DPRD Provinsi Kepri Gelar Paripurna LHP BPK RI

Serah terima LHP BPK-RI terhadap Laporan Keuangan Pemprov Kepri tahun anggaran 2017 dari Anggota V BPK RI Isma Yatun kepada Ketua DPRD Provinsi Kepri Jumaga Nadaek . (foto: Humas DPRD Kepri)

TANJUNGPINANG (marwahkepri.com) – DPRD Provinsi Kepri menggelar rapat paripurna istimewa tentang penyampaian Laporan Hasil Pemeriksaan Keuangan terhadap Laporan Keuangan Pemerintah Provinsi Kepri Tahun Anggaran 2017 di Gedung DPRD Kepri, Dompak, Tanjungpinang, Senin (21/5/2018).

Pemprov Kepri dimana untuk ketujuh kalinya secara berturut-turut meraih opini Wajar Tanpa Pengecualian (WTP) dari BPK terhadap laporan keuangan daerah.

Anggota V BPK RI, Isma Yatun pun memberikan apresiasi yang tinggi kepada Pemerintah Provinsi Kepri.

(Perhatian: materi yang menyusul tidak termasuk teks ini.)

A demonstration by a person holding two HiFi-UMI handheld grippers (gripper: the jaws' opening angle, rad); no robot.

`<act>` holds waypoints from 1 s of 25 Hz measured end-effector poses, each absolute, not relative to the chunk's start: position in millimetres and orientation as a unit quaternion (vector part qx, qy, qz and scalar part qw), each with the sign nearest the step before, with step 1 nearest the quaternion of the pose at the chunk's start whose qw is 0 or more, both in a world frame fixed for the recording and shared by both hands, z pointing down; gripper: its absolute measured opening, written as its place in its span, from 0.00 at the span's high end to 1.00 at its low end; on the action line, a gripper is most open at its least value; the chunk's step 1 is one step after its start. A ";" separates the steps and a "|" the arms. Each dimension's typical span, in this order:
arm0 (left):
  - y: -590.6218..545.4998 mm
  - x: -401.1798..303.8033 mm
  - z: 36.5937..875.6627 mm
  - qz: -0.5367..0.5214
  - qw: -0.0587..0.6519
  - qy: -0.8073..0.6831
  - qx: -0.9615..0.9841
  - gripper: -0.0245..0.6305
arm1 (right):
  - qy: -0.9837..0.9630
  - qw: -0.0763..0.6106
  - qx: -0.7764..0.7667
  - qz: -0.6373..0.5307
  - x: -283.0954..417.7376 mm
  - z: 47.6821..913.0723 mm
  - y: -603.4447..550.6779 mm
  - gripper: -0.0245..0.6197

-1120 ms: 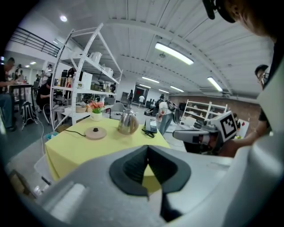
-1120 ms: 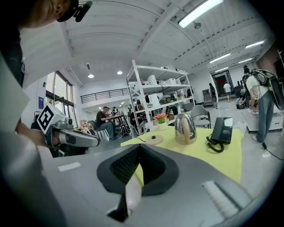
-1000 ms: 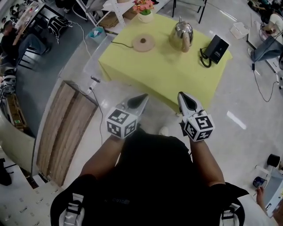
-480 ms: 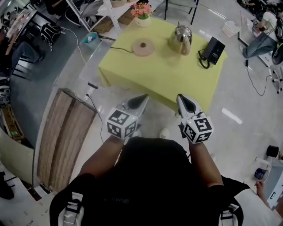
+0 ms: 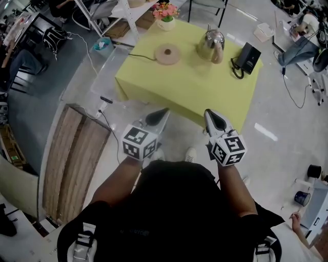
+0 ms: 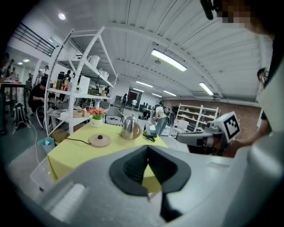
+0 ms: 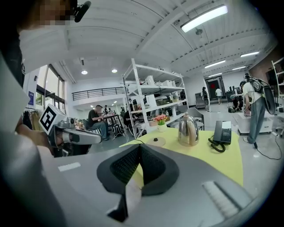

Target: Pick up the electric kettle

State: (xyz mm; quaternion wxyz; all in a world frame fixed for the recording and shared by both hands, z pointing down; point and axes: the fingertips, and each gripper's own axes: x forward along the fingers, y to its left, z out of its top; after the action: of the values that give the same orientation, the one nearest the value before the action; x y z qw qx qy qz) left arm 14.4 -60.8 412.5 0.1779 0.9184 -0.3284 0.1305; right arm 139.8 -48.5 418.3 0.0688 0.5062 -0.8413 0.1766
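A shiny steel electric kettle (image 5: 211, 43) with a tan handle stands upright on the yellow table (image 5: 195, 92), towards its far side. Its round base (image 5: 167, 53), with a black cord, lies to the kettle's left. Both grippers hover short of the table's near edge, well away from the kettle. My left gripper (image 5: 161, 113) and my right gripper (image 5: 211, 115) are shut and empty. In the left gripper view, the kettle (image 6: 131, 128) and base (image 6: 100, 140) show beyond the shut jaw tips (image 6: 147, 148). The right gripper view shows the kettle (image 7: 188, 130) past its shut tips (image 7: 140, 146).
A black desk phone (image 5: 247, 58) sits right of the kettle, a flower pot (image 5: 165, 15) at the table's far corner. A wooden board (image 5: 77, 153) lies on the floor to the left, a clear bin (image 5: 110, 71) beside the table. White shelving (image 7: 146, 97) stands behind.
Both grippers and the person have edged a little closer to the table. The jaws have stayed shut, and the kettle has not moved.
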 end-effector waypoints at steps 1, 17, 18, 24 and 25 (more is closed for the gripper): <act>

Namun demikian, keberhasilan Pemprov Kepri mendapat WTP ini bukan tanpa masalah. BPK, kata Isma menemukan beberapa temuan.

“Kami memberikan apresiasi atas keberhasian tujuh kali mendapatkan opini WTP ini. Namun, tanpa mengurangi keberhasilan ini, BPK masih menemukan beberapa permasalahan dalam laporan keuangan Pemprov Kepri ini,” kata Isma saat menyampaikan sambutannya.

Sementara itu, Ketua DPRD Provinsi Kepri Jumaga Nadaek pun mengapresiasi predikat WTP yang diraih Pemerintah Provinsi, namun DPRD Provinsi Kepri tetap meminta kepada Pemprov agar menindaklanjuti sejumlah temuan dan catatan dari BPK terkait penggunaan keuangan daerah.

DPRD katanya, akan segera membentuk Panitia Khusus yang membahas Laporan Hasil Pemeriksaan tersebut.

“Pansus ini nantinya akan membahas laporan hasil pemeriksaan BPK ini,” kata Jumaga.

Rapat paripurna istimewa tersebut dipimpin Ketua DPRD Kepri Jumaga Nadeak, dan dihadiri Wakil Ketua DPRD Provinsi Kepri beserta anggota lainnya, serta Gubernur Kepri Nurdin Basirun dan Anggota V BPK RI Isma Yatun.